The "explosive" grenade has a shock and then "explosion" workflow

 In the game, the infrared grenade according to the present invention will enter a "vibration detection" state after the explosion, in which the battery does not supply power to the first control module, and these grenade are usually abandoned on the channel, which is easily accelerated by the player. damage. However, when a player accidentally touches these grenade, the built-in vibration switch of the grenade is activated, which causes the power supply to be turned on with the first control module, and even if the vibration switch is only switched once, a signal is generated to the first control module. Transistor Q2 (see Figure 3), Transistor Q2 supplies voltage to the microcontroller in the first control module, and then the microcontroller operates to send a control signal to the triode Q1 of the other power supply channel. The above process is very rapid, the supply power control of the other power channel is maintained before the vibration switch is disconnected, and then the first control module quickly re-exploses the grenade (transmitting the infrared pulse coded signal) according to the preset, which is specifically activated. The light effect module and buzzer work for 3 seconds, then continue to enter the "detect vibration" state, and so on, until the grenade switch S1 is closed by the manual to stop working. When the grenade is turned off, it will enter the static state if it is turned on again. The grenade cannot be reactivated in the static state, even if the vibration does not explode until the device is activated by the special grenade activation device (equivalent to the player's grenade activation module, just send out Different infrared pulse coded signals are activated before re-entering the inactive state. Due to the small size of the infrared grenade, which is powered by a micro-rechargeable battery, it is impossible to maintain a long-term operation. The above design can make the player pay great attention to not stepping on the grenade on the ground in a very power-saving situation, making it more durable. .

Workflow for deploying various types of traps with a mine

 In addition to being used for throwing, this design grenade can also set at least 3 types of traps:

 1. Vibration trap mode refers to the slight vibration detonation caused by the grenade being touched.

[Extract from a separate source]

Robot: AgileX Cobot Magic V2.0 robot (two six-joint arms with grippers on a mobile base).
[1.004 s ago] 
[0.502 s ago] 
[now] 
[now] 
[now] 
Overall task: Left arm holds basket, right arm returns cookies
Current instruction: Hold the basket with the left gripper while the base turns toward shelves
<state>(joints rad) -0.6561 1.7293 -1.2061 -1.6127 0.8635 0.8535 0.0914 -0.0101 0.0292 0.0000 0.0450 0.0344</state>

 Before activating the vibration trap mode, the player must select the vibration trap mode via the game mode selection button (i.e., one of the game mode selection buttons) on the grenade assembly 300. Referring to FIG. 1 and FIG. 6, because the grenade activation module (ie, the infrared emission tube 33) is electrically connected to the second control module on the electronic combat suit, when the player presses the game mode selection button 34 representing the vibration trap mode, the second The control module controls the sounding module on the grenade assembly 300 to play a voice prompt of the current explosion mode as a vibration trap, and the second control module controls the light emitting module on the grenade assembly 300 to generate a corresponding light effect. The second control module can also control the infrared pulse coded signal sent by the grenade activation module every second to add a set of information, and the set of information represents the vibration trap mode activation command.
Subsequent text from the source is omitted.